Task prompt
Reproduce the full listing as it stands. Images do not belong in the copy.

Given data

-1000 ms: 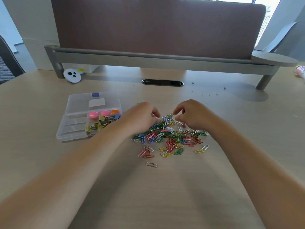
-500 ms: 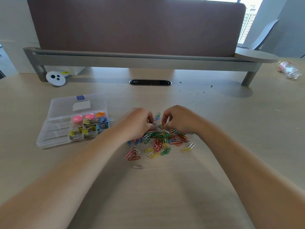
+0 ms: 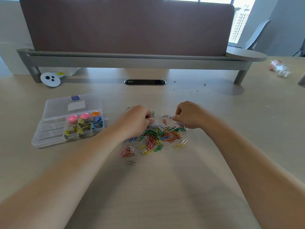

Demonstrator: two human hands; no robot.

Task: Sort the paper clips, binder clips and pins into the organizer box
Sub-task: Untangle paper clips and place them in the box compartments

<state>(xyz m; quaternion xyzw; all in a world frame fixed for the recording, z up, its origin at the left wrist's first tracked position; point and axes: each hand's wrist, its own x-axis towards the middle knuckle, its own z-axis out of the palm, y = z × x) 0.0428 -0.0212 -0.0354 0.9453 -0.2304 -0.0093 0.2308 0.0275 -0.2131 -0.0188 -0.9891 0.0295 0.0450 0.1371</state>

Answer
-1000 ms: 
-500 ms: 
+0 ms: 

Demonstrator: two human hands; no robot.

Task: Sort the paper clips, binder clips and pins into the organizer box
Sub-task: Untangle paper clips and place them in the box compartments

<state>(xyz m; quaternion xyzw; all in a world frame fixed for the recording, z up, its origin at the left wrist's first tracked position; point and axes: each hand's wrist, its own x-axis towards the middle knuckle, its own z-axis out of the palm, y = z × x) 0.0428 -0.0212 -0.0354 0.9453 -0.2304 -0.0093 0.2308 0.0275 -0.2131 -0.0188 -0.9891 0.0295 0.0450 0.1371</state>

No more work is needed for this exercise.